– Николай, что касается театра. В драматическом театре у вас есть фавориты? И вы можете вообще в театре поверить хоть на секунду, что перед вами правда?
– Да. Я очень погружающийся человек. Из-за этого я не смотрю фильмы ужасов, триллеры. Я потом могу долго не спать, я могу опять начать бояться темноты. Я эти вещи из-за этого не смотрю.
– А что вы любите из классического... даже не из классического, а из репертуарного театра?
– Последнее, от чего я пришел в восторг, если вы не видели или не читали – это Вырыпаев – «Волнение» с Фрейндлих.
– Это очень хорошая вещь.
– Это гениально. И то, что делает Фрейндлих. Понимаете, я с детства, по-моему, вам как-то в интервью я рассказывал, что мне не нравилось, когда мне читали сказку второй раз. И моя няня оттого, что я плохо ел, все время должна была мне что-то читать. Первое, что она взяла, – Шекспира. Мы сначала прочитали всего Шекспира, потом мы пошли по Шиллеру. Они так стояли.
– У вас хорошая школа. Русские герои.
– Почему-то я влюбился в Марию Стюарт. Я влюблен в этот персонаж. Я так плакал, когда ей отрубали голову, потому что когда уже дошел до Цвейга, мне было лет шесть, когда я сам прочитал.
– «Мария Стюарт. Подлинная история шотландской королевы». Плохая книжка. Ненастоящая.
– А мне нравится. Особенно как казнь описана.
– Натуралистично она описана и нехорошо.
– Я к чему вам это рассказываю... И вот я пришел на «Играем Шиллера» в «Современник». Они восстановили спектакль, я хочу опять пойти. Лена Яковлева опять стала играть. И там есть сцена... Я с детства не люблю Елизавету. Я ее не люблю просто, потому что она убила Марию.
– Кто ж ее любит?
– Сейчас я ее люблю.
– Да мерзкая баба.
– Понимаете, что такое старость? Это когда вы начинаете оценивать Ришелье, а не Д'Артаньяна. Вот у меня, видимо, началось. Я люблю Елизавету, а не Марию Стюарт. Но когда я пошел смотреть «Играем Шиллера», я еще любил Стюарт. И вдруг эта сцена с Нееловой, когда она должна подписать...
Она играла так, что я поймал себя на мысли, что я сейчас встану и закричу: «Да убейте ее, убейте. Не мучайте эту женщину святую». Вот что такое сила искусства.

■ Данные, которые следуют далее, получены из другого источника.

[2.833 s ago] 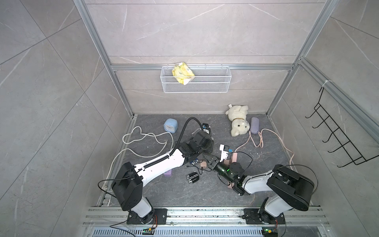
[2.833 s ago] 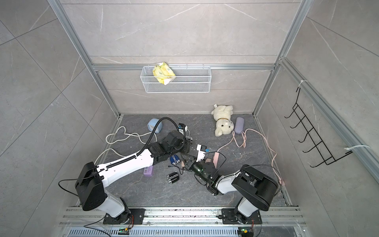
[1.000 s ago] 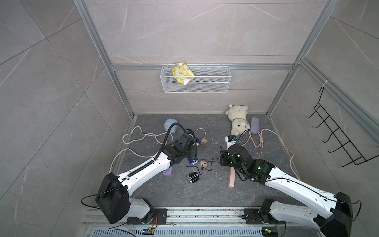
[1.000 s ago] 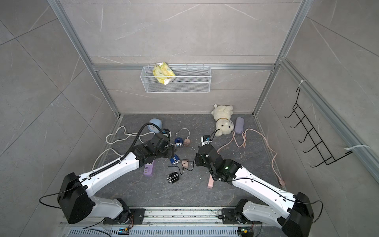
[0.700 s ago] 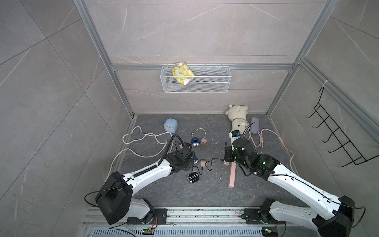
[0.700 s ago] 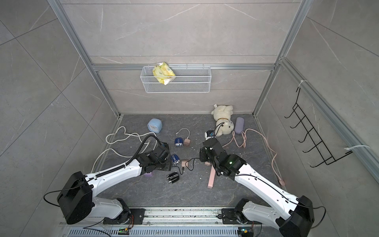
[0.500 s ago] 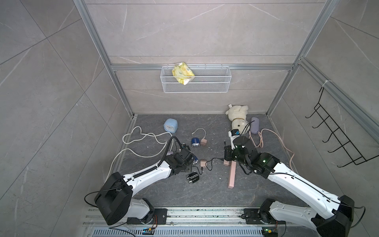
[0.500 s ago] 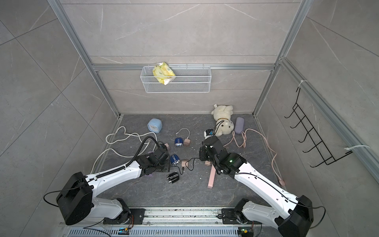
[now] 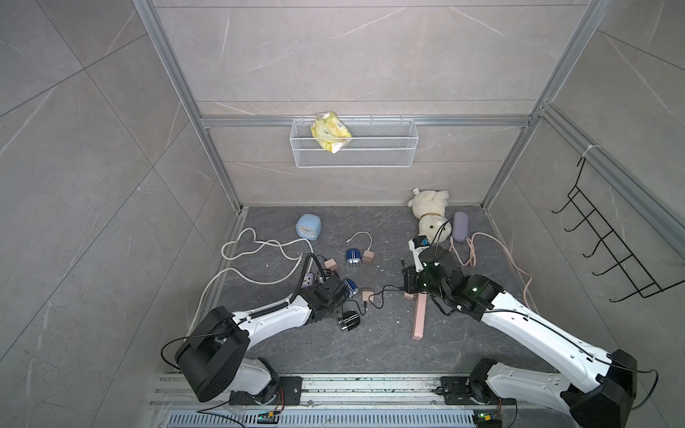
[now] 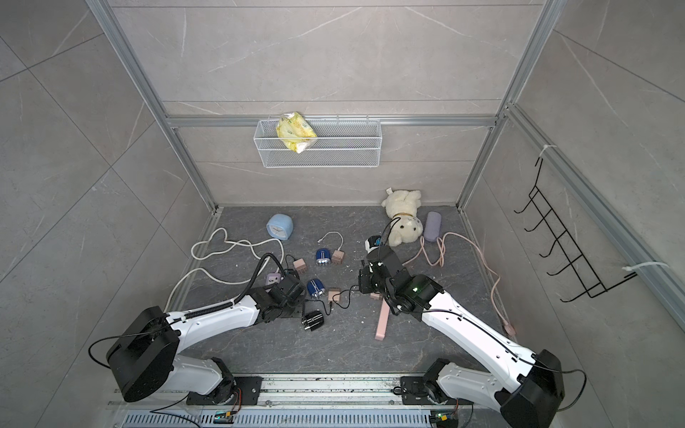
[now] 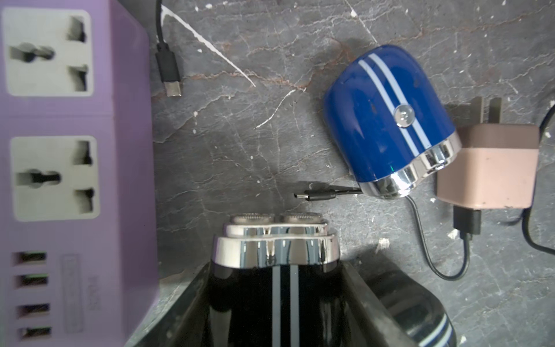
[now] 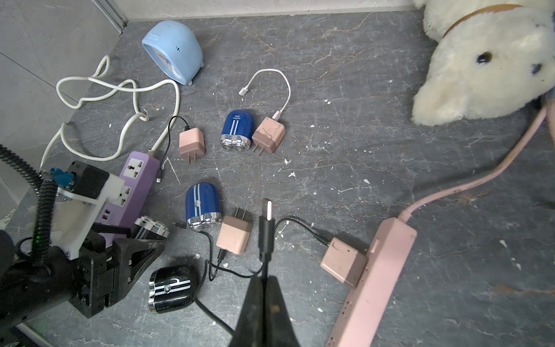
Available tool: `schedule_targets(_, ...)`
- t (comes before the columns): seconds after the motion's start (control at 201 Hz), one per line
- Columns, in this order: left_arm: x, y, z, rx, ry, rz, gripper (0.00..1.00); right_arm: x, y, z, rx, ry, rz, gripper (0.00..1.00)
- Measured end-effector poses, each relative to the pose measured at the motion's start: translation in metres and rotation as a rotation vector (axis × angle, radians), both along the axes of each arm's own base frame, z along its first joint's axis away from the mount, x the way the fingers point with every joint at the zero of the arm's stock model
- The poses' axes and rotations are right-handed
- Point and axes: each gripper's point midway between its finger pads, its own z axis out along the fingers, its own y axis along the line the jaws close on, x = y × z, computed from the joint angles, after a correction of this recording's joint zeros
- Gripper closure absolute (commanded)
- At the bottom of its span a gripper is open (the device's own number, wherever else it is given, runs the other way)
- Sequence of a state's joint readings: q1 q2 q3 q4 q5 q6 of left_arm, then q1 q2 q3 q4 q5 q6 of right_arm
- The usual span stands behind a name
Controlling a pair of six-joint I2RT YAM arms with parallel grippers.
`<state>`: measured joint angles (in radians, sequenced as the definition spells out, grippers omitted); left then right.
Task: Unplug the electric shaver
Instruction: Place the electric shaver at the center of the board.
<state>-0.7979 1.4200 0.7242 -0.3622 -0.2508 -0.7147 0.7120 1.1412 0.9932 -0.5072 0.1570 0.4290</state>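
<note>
Drawn back toward its base since a second ago, the left claw (image 11: 274,270) is clamped on the black shaver (image 11: 274,240), beside the purple power strip (image 11: 75,180). Up in the wire basket (image 9: 370,159), a yellow packet (image 9: 330,131) is lodged. A blue shaver (image 11: 387,120) and pink charger (image 11: 486,171) are crowded just ahead. The right claw (image 12: 265,278) is pinched on a loose cable plug (image 12: 267,222). The held shaver is hidden in both top views.

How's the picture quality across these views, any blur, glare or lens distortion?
Left wrist view: purple power strip blurs toward its USB ports; chrome head of the black shaver glares. Right wrist view: cable plug sharp, right gripper holding it dark, plush bear nearly overexposed. In both top views: even light, wide-angle splay of frame posts.
</note>
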Motion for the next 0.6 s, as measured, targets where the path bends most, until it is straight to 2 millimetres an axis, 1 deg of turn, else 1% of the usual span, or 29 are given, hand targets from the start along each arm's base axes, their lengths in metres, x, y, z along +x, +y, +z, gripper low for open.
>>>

Великая Неелова вдруг сделала такое, что я после этого пришел, перечитал Цвейга, пошел ЖЗЛ и еще что-то купил, прочитал.
– И понял, что права-то была Елизавета.
– Конечно. Понимаете?
– Ну, Мария была человек сомнительный.
– Красивая дура, понимаете? Это страшно. Вообще, когда красота есть у человека, это опасно.
– Грузинский характер, с которым я всю жизнь имею дело, сильную вам службу служит? Окуджава говорил, главная черта грузина – праздность царственной ленью, любовь к роскоши. Пишет моя армянская половина, говорил он всегда, а грузинская поет.

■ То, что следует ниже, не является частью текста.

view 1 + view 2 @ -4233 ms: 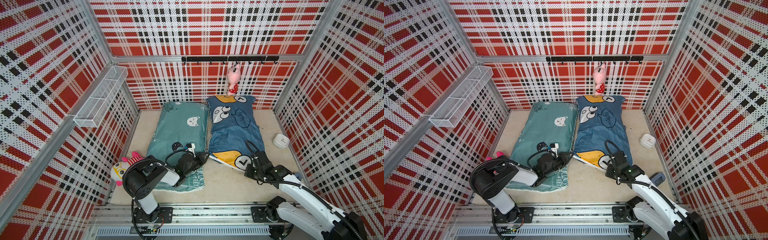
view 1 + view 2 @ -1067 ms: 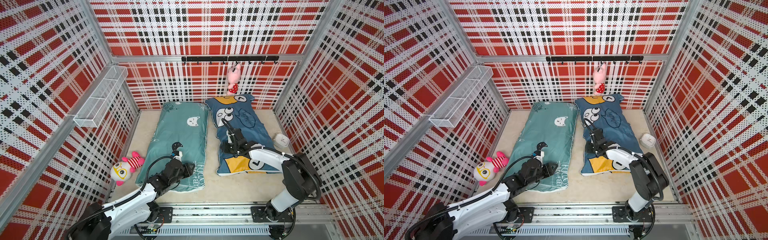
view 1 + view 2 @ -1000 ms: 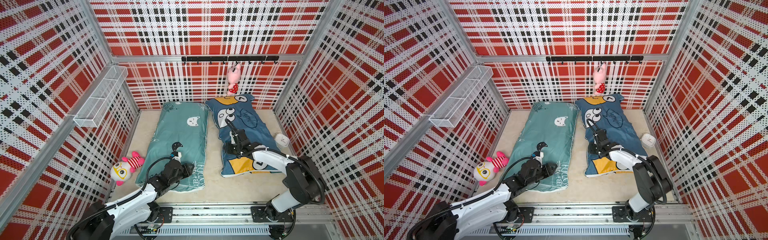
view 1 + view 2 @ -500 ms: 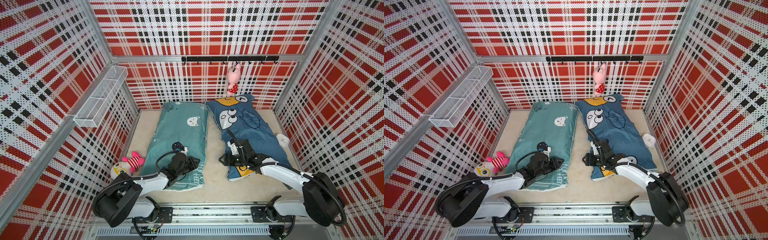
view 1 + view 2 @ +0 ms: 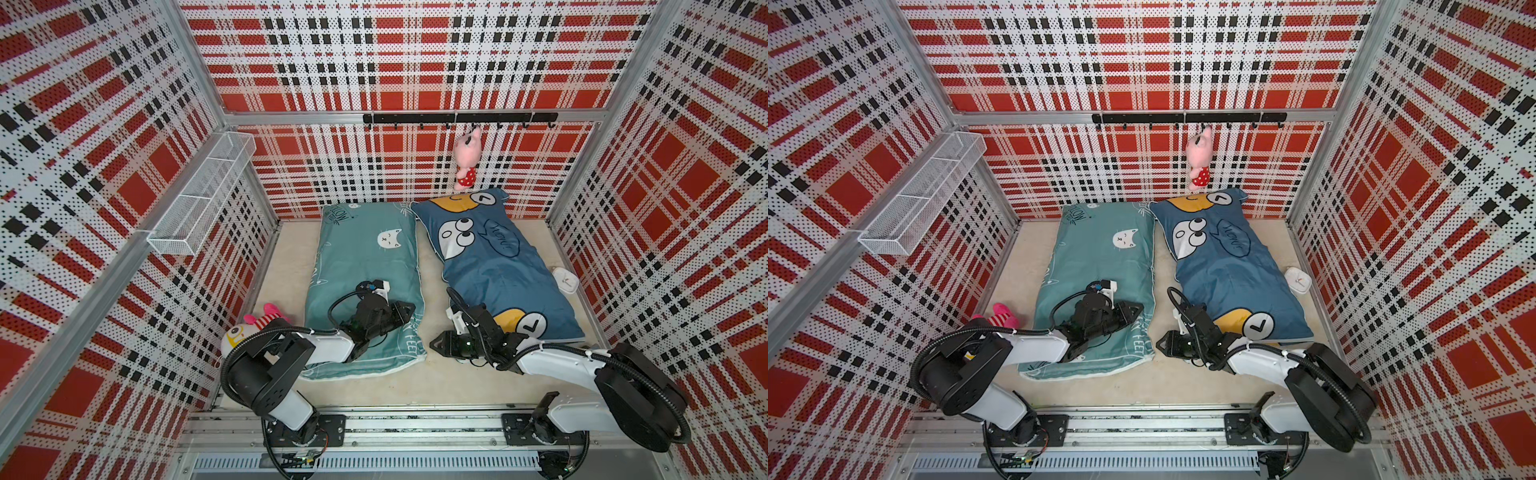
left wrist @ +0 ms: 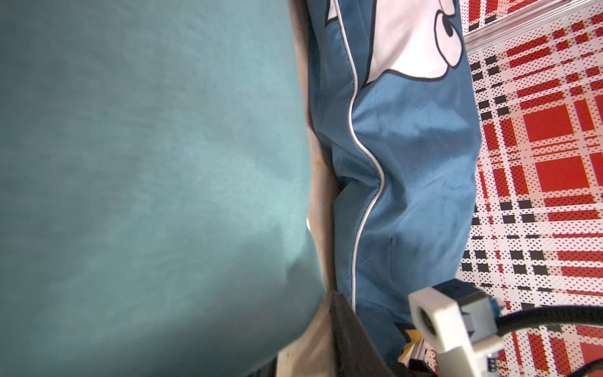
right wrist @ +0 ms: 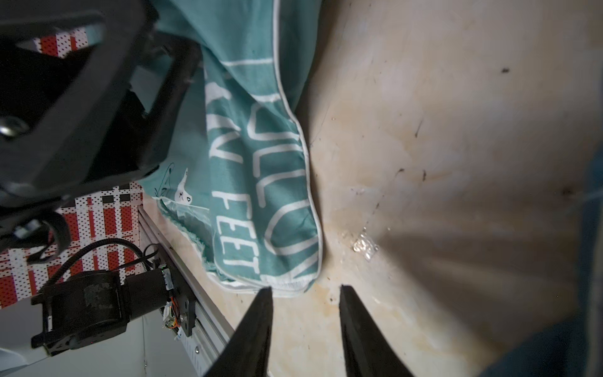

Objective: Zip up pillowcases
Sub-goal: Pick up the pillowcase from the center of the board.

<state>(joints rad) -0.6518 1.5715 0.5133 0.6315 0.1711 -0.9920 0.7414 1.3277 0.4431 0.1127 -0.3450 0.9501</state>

– Ну, армянская расчетливая.
– Армянская труженик на сухой земле, на камне. А что грузины?
– А грузин всю эту красоту, которая существует, – спродюсировал.

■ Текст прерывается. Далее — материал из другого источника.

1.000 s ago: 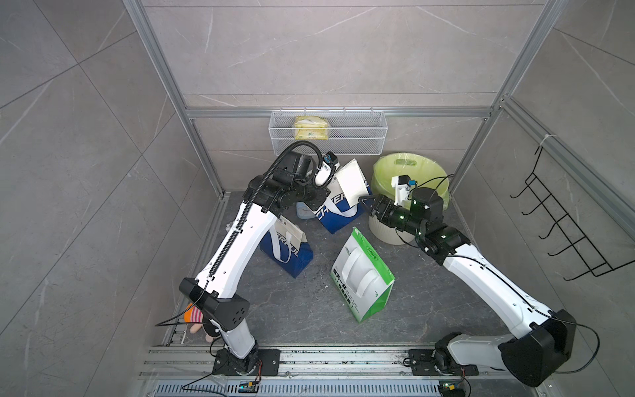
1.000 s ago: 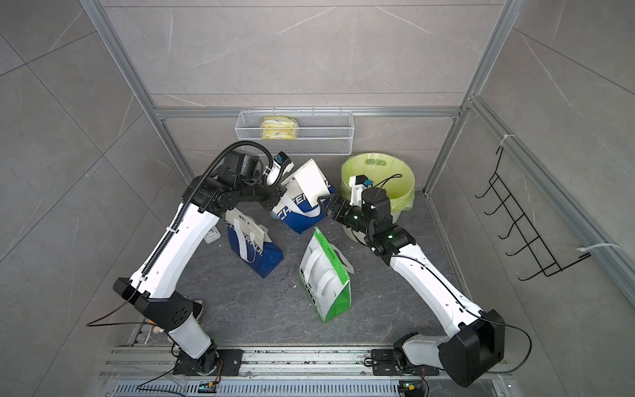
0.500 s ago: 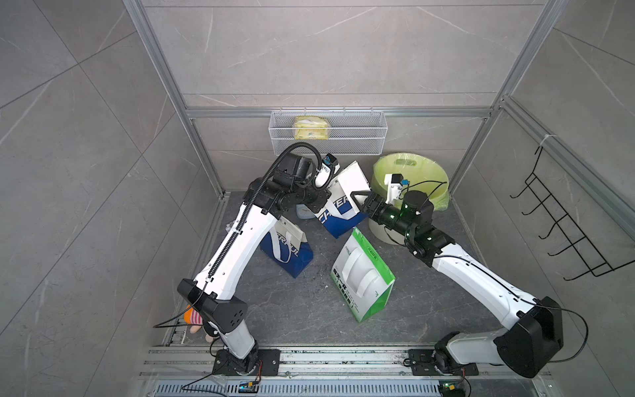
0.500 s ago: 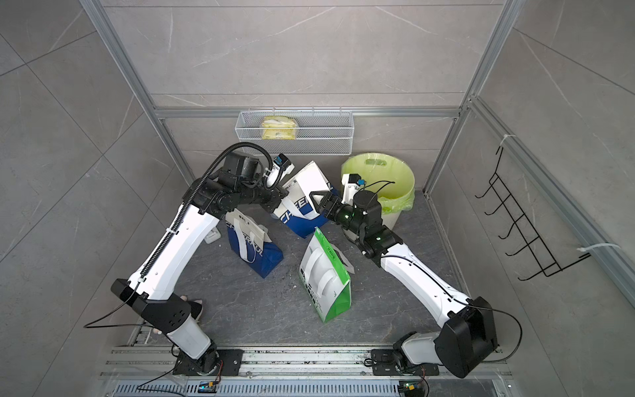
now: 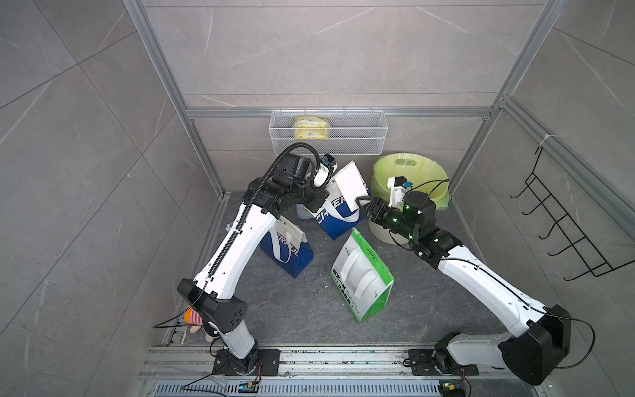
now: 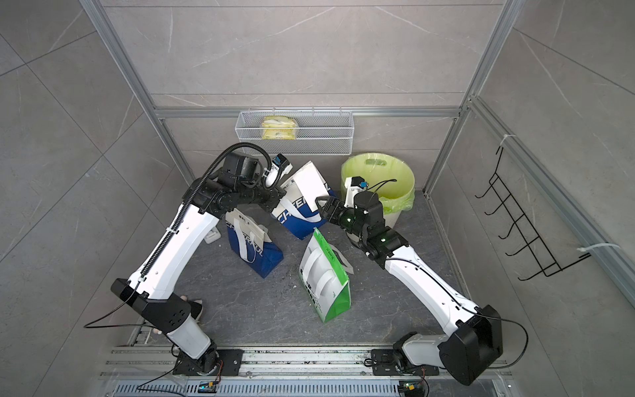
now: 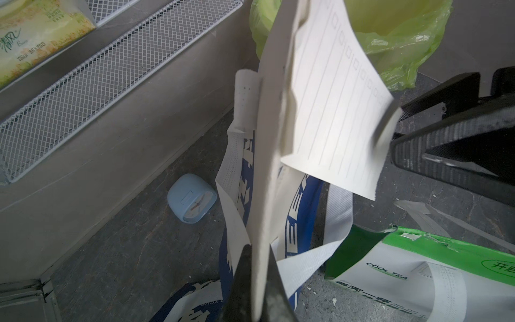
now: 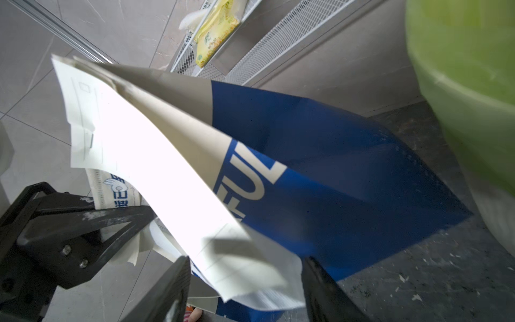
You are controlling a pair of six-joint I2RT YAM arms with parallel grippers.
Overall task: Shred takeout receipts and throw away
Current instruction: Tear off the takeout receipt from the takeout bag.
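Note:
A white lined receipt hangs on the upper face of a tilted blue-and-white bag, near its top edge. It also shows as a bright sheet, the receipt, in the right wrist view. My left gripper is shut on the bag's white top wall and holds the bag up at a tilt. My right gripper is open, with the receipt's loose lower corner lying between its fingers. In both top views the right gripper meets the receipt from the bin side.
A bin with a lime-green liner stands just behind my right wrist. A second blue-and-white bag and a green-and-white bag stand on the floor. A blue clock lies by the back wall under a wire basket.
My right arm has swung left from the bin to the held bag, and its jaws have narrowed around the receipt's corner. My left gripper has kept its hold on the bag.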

– Ну, вы чувствуете в себе грузина?
– Как же я могу не чувствовать? Мне делали тут анализ крови – говорят, у вас нет кочевых народов. Я говорю – в смысле? А доктор была еврейка, ну, нет у вас евреев. Я говорю – да. У вас оседлая кровь.
– Поэтому миритесь.
– Понимаете, во-первых, это природная музыкальность. Это темперамент.
– Эстетика вообще, чувство формы.
– Это темперамент на сцене. Вы знаете, что русские не чувствуют слабую долю? Вообще.
– А грузины слышат?
– Заложено. Русский не может в слабую долю щелкнуть. Это очень смешно, а Баланчин, например, грузин, у него все поставлено на синкопу. И ничего ты не сделаешь. Вы не представляете, как мучаются все, потому что нету этого.
– А станцевать что-нибудь грузинское вы можете?
– Нет.
– Вам не приходилось?
– Нет. Приходилось. Я учился в детстве. Очень смешно, наш педагог по грузинским танцам в Тбилиси говорила: «Классичка, отойди». Она на мои ноги смотрела, и все понимали, что я буду в арабеске... «Классичка, отойди», – пренебрежительно.